Total PSA
Immunoassay Analyzer
REF C86000 2×50 Tests 0123
INTENDED USE
The iFlash-Total PSA assay is a paramagnetic particle
chemiluminescent immunoassay (CLIA) for the
quantitative determination of total prostate specific antigen
(TPSA) in human serum and plasma using the iFlash
Immunoassay Analyzer.
SUMMARY AND EXPLANATION
Prostate specific antigen (PSA) is a glycoprotein acting as
a serine protease. The proteolytic activity of PSA in blood
is inhibited by the irreversible formation of complexes with
proteinase inhibitors such as alpha-1-antichymotrypsin,
alpha-2-macroglobulin and other acute phase proteins.
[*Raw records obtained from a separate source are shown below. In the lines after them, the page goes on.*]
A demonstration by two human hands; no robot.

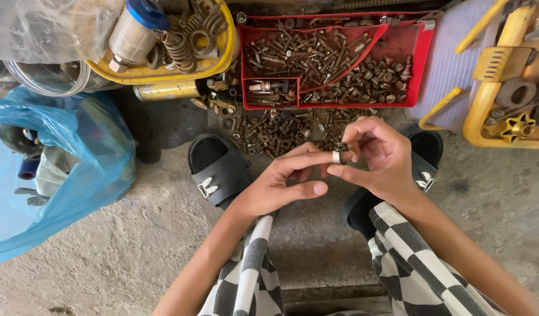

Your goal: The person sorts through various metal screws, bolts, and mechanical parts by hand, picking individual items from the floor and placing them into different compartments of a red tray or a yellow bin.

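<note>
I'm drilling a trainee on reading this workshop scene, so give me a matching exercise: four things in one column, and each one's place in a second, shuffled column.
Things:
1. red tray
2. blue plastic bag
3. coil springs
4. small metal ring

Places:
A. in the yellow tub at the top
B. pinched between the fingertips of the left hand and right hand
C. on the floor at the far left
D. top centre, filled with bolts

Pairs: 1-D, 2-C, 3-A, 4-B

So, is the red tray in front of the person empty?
No, the red tray is full of rusty screws and bolts, and more lie on the concrete floor before it.
</note>
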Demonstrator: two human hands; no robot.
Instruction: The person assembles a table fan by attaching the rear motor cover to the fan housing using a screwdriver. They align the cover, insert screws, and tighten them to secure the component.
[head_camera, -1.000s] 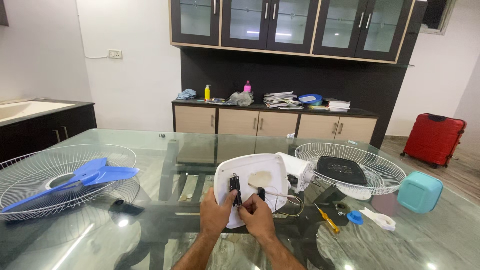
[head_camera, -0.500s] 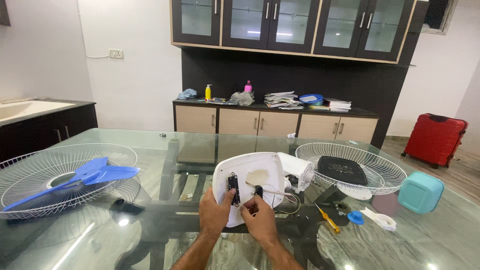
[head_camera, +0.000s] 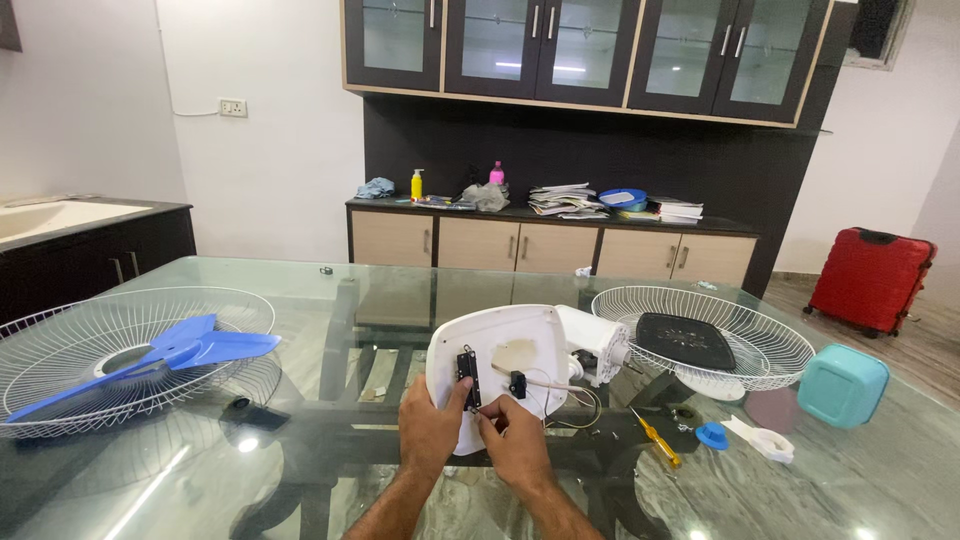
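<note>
My left hand (head_camera: 432, 432) and right hand (head_camera: 515, 440) sit side by side at the near edge of the glass table (head_camera: 330, 300), both pressed up against the white fan base panel (head_camera: 505, 365), which lies tilted toward me just in front of them. The left fingers grip the panel's lower edge with the thumb up beside a small black switch block (head_camera: 467, 375), which looks like a way to keep the panel steady. The right fingertips are pinched together at the bottom of that same block; whether they hold a screw or a wire there I cannot tell. A second small black part (head_camera: 517, 384) sits to the right of it with thin wires (head_camera: 565, 400) trailing off toward the white motor housing (head_camera: 598, 340) behind.

Farther right, a wire fan guard (head_camera: 765, 345) lies face up like a bowl with a dark round plate (head_camera: 685, 340) resting inside it. Near it lie a yellow-handled screwdriver (head_camera: 655, 438), a blue cap (head_camera: 712, 435) and a white piece (head_camera: 762, 440), with a teal square container (head_camera: 842, 385) beyond; its contents are hidden. Well to the left, another wire guard (head_camera: 60, 345) cradles the blue fan blade (head_camera: 150, 355)
</note>
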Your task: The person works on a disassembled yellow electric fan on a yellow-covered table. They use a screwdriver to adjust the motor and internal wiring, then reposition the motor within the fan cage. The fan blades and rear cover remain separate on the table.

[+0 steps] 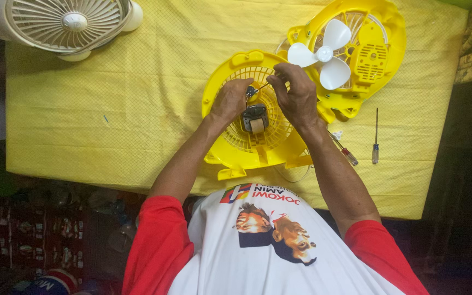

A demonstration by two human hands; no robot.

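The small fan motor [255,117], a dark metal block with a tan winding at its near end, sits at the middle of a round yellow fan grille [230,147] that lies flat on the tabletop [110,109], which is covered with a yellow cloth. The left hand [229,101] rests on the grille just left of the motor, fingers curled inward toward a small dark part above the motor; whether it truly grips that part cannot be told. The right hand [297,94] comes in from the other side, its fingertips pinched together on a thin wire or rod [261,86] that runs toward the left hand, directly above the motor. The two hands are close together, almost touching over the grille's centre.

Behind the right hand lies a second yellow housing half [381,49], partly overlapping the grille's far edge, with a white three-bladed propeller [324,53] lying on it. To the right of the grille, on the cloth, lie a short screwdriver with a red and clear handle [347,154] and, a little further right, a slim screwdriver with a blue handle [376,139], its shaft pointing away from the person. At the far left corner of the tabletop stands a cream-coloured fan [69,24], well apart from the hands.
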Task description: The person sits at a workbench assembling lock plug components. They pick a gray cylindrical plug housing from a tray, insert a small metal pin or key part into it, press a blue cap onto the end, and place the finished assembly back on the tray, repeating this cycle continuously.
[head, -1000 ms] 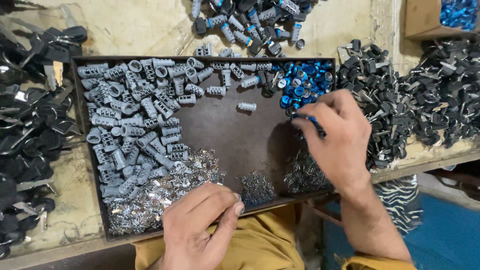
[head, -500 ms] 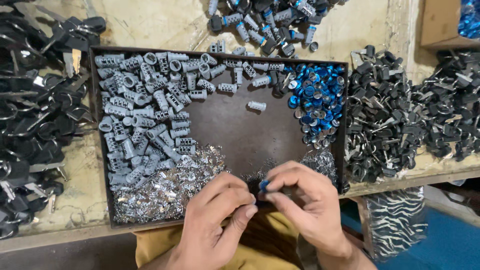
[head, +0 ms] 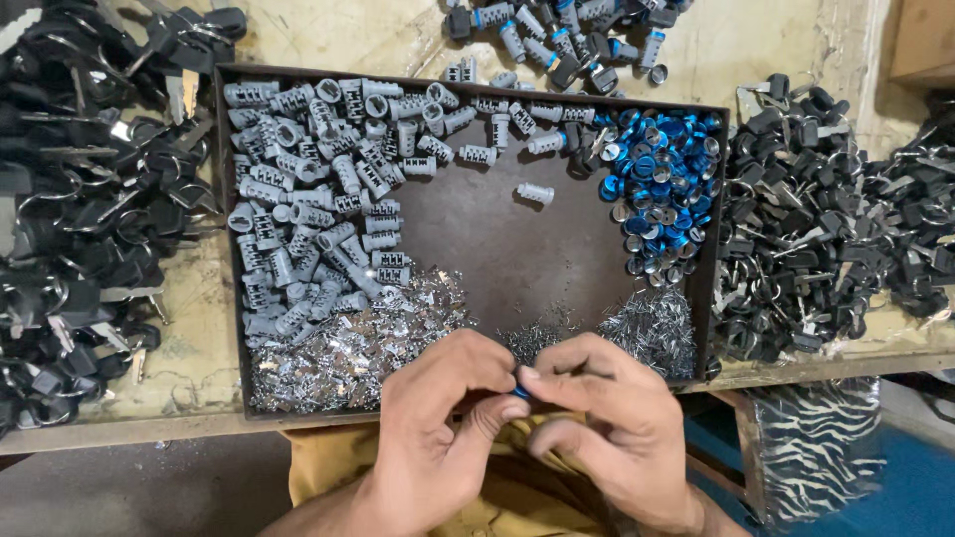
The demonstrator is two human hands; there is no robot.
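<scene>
Head view: left hand (head: 443, 428) and right hand (head: 607, 418) meet at the near edge of the dark tray (head: 497, 268), fingertips pinched together on a small blue ring (head: 520, 391), likely for close fitting. Grey cylinders (head: 308, 219), blue caps (head: 662, 189) and shiny metal bits (head: 348, 348) lie sorted by kind in the tray, within reach.

Surface (head: 189, 328): pale, worn and stained board with blotchy yellowish patches and a chipped front edge, lit evenly from above without hard shadows. Wooden box (head: 920, 40): light brown, at the upper right corner of the surface, only its lower corner in view. Below the front edge: blue floor (head: 895, 487) at lower right, partly covered by a black-and-white striped sheet (head: 811, 447) beside a brown wooden frame piece (head: 741, 447); darker grey-brown floor (head: 129, 492) at lower left.
</scene>
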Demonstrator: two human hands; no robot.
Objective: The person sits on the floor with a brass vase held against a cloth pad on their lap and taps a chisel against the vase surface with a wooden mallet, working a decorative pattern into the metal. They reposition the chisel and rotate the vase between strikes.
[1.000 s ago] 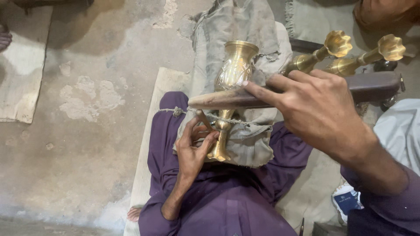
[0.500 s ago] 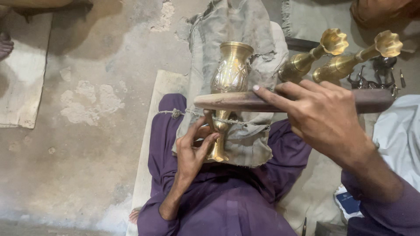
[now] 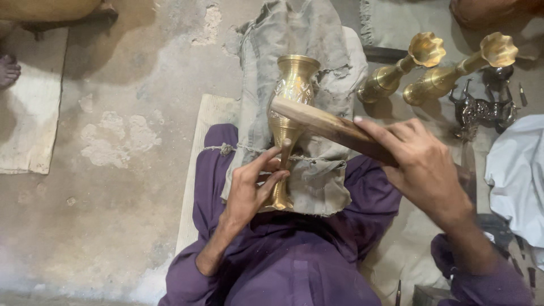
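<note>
A brass vase (image 3: 290,107) with engraved bands lies on a grey cloth (image 3: 317,170) across my lap. My left hand (image 3: 252,190) pinches a thin chisel-like tool (image 3: 285,154) upright against the vase's narrow stem, near its foot. My right hand (image 3: 422,164) grips a wooden mallet stick (image 3: 326,126), whose far end is over the vase body just above the tool. A cord (image 3: 238,148) runs across the cloth.
Two brass vases with scalloped mouths (image 3: 422,51) (image 3: 493,51) lie at the upper right beside a dark metal figurine (image 3: 481,110). A white cloth (image 3: 518,175) is at the right edge. A mat (image 3: 28,113) and another person's foot (image 3: 8,71) are at the left on the concrete floor.
The wooden stick has swung from nearly level to angled down, its end dropping toward the tool. My right hand has moved down and nearer.
</note>
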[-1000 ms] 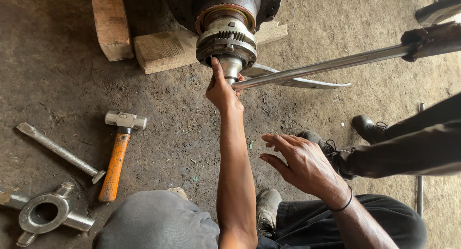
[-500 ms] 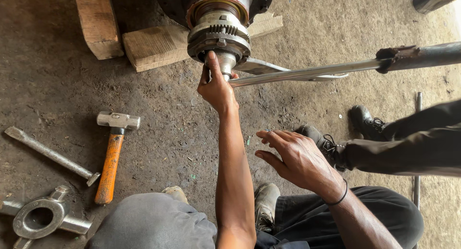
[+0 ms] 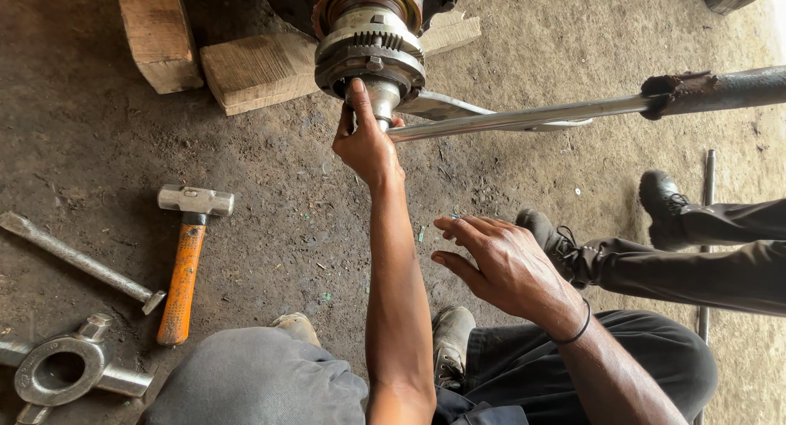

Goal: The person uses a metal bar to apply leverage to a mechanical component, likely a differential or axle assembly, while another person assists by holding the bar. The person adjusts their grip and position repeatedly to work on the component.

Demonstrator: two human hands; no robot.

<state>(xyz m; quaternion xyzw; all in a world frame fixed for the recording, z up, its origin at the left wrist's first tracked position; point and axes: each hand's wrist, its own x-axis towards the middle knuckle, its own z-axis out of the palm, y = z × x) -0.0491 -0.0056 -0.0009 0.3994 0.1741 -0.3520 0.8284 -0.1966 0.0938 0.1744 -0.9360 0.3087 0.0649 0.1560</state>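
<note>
The ground is dark, oily packed earth, littered with small chips and grit, seen from the head camera looking straight down. At 12 o'clock a heavy round metal hub (image 3: 370, 40) with a toothed ring and a short stub shaft sits on 2 rough wooden blocks (image 3: 254, 69), 1 at 11 o'clock and 1 just under the hub; no package, label or sign shows anywhere. The left hand (image 3: 367, 142) reaches up along an outstretched arm and is wrapped around the stub shaft at the hub's lower end, fingers curled against it. A long steel bar (image 3: 524, 115) runs from that same spot out toward 3 o'clock, where it slides into a rusty dark pipe (image 3: 720, 88); the bar touches the hub beside the left hand. The right hand (image 3: 499, 265) hovers lower at 4 o'clock, fingers spread and loose, holding nothing. Toward 9 o'clock lies a hammer (image 3: 187, 253) with an orange handle, and near it a grey steel rod (image 3: 78, 261) and, at 8 o'clock, a cross-shaped metal spider (image 3: 61, 376). Another person's legs and black boots (image 3: 667, 200) fill the 3 to 4 o'clock side, crowding the room under the bar; the open patch of ground lies between the hammer and the left arm.
</note>
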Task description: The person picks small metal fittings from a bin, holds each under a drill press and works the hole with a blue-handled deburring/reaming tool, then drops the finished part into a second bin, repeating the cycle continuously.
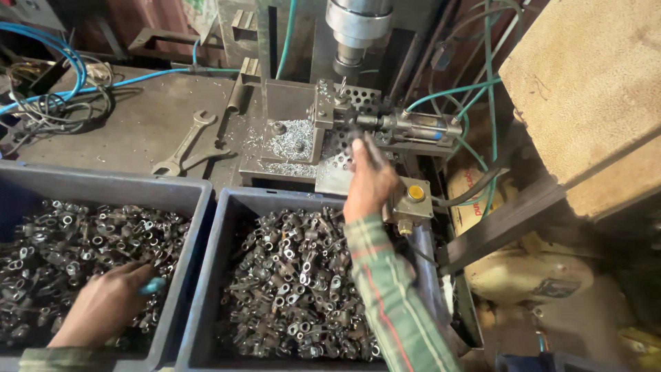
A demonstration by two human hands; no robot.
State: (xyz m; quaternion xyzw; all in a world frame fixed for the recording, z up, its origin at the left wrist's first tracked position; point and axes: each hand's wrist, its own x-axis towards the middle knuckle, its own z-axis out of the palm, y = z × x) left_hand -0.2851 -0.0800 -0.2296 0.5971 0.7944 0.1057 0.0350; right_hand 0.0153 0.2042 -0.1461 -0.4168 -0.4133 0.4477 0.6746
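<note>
Steel everywhere on this bench. Right hand (pixel 370 180) is up at centre frame, fingers (pixel 363 153) stretched toward the clamp fixture (pixel 329 110) under the drill spindle (pixel 358 27). The fingertips blur, so I cannot tell whether a part is pinched there or the hand is merely loose; nothing shows clearly between the fingers. The fixture lies up and slightly left of that hand, just beyond the fingertips, and its long axis runs left to right, in line with the air cylinder (pixel 421 127) pushing in from the right. So the right hand comes at it from below, across that axis.

Left hand (pixel 107 303) is low in the lower left, palm down in the left bin (pixel 186 227), fingers curled into the heap of small metal eyelet parts (pixel 62 241); a blue bit (pixel 153 284) shows at its fingertips. It looks closed on parts, though which one I cannot make out. It sits well apart from the fixture, with the middle bin (pixel 222 227), also full of parts, between them. The right hand is far nearer the fixture.

Upper left of centre, a spanner (pixel 184 143) lies on the table (pixel 124 117), its long axis tilted from lower left to upper right, clear of both hands. Swarf (pixel 292 141) is piled just left of the fixture.
</note>
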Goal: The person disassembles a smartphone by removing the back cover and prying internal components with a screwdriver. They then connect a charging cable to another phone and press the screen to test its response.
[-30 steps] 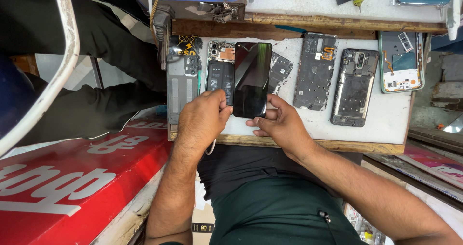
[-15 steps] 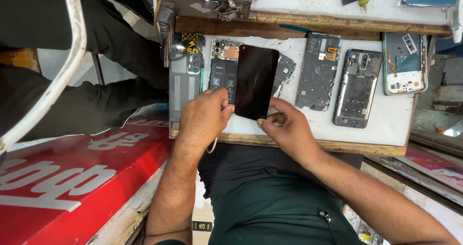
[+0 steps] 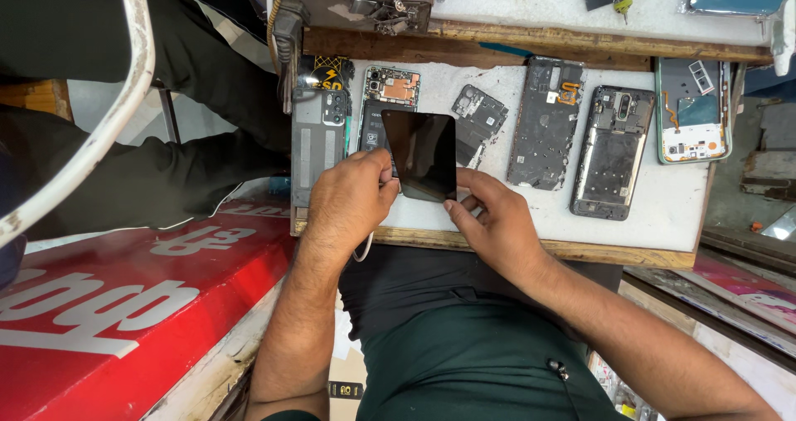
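Two hands held over white worktop [image 3: 663,214] – black screen panel [image 3: 421,154] pinched between them, tilted above opened phone body [image 3: 380,110]. Left hand [image 3: 348,201] closed on panel's lower left edge, fingers curled and pressed together. Right hand [image 3: 493,222] set at panel's lower right corner, thumb and forefinger pinching edge. Grey back cover [image 3: 317,135] laid just left of panel. Small circuit piece [image 3: 479,116] seen just right – then two stripped phone frames [image 3: 543,122] [image 3: 612,151], green-edged housing [image 3: 695,110] farthest right.
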`<move>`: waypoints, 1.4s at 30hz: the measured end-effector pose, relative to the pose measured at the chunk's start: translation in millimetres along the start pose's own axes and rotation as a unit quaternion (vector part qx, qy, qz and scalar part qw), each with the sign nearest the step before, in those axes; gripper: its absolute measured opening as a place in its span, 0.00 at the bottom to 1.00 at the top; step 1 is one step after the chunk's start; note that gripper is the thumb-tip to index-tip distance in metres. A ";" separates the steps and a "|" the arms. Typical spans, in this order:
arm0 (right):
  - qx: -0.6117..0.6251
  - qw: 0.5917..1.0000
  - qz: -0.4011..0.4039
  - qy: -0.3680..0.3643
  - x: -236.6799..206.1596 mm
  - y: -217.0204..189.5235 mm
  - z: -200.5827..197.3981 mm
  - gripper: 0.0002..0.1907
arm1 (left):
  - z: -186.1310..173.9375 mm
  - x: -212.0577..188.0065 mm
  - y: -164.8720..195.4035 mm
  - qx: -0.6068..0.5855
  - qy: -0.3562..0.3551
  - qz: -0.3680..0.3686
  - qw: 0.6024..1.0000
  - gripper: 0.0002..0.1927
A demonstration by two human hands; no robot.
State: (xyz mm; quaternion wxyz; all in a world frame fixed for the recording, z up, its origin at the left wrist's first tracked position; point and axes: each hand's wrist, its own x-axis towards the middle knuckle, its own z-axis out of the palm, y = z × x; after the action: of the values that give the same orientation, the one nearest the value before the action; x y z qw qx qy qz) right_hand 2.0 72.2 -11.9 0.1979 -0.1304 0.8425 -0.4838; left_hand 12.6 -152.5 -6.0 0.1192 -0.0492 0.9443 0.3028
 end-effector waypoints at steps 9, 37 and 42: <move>0.020 1.000 -0.003 0.004 1.4 6.0 -2.0 0.20 | 0.4 0.4 -0.2 -0.008 0.003 -0.005 1.000 0.12; 0.215 0.973 0.064 -0.048 3.3 23.3 3.4 0.27 | -1.5 0.3 -0.3 -0.002 -0.013 -0.013 1.000 0.13; 0.248 0.966 0.063 -0.042 7.0 28.1 9.0 0.21 | -0.7 -0.3 -1.1 0.000 -0.005 -0.004 1.000 0.13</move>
State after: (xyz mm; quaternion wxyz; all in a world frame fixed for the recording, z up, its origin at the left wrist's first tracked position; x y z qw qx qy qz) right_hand -0.9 76.5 -41.8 0.2894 -0.0440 0.6936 -0.6582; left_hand 12.9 -153.8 -6.0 0.1256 -0.0516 0.9433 0.3029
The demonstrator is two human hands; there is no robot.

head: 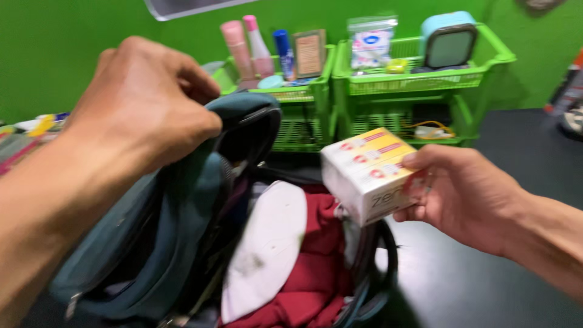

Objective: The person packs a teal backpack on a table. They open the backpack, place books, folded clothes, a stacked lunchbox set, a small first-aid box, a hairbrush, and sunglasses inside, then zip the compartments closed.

In
addition to being present in these complexes, PSA is also
present in blood in the free form, but is proteolytically
inactive. Elevated concentrations of PSA in serum are
generally indicative of a pathologic condition of the
prostate (prostatitis, benign hyperplasia or carcinoma).
PSA testing has significant value in detecting metastatic or
persistent prostate diseases in patients following surgical
or medical treatment of prostate cancer. Persistent
elevation of PSA following treatment, or an increase in a
post-treatment PSA level is indicative of recurrent or
residual disease. PSA testing is widely accepted as an
adjunctive test in the management of prostate cancer
patients.
PSA tests lack sufficient sensitivity and specificity to be
considered ideal or absolutely diagnostic for screening or
early detection because PSA is not specific for prostate
cancer. A number of studies have found that the % Free
PSA (FPSA) was significantly lower in patients having
prostate cancer than those with benign disease or normal
controls. The ratio FPSA/TPSA has been demonstrated to
improve the sensitivity and specificity in patients with
TPSA values in the “gray zone” of 4-10 ng/mL.
ASSAY PRINCIPLE
The iFlash-Total PSA assay is a sandwich immunoassay.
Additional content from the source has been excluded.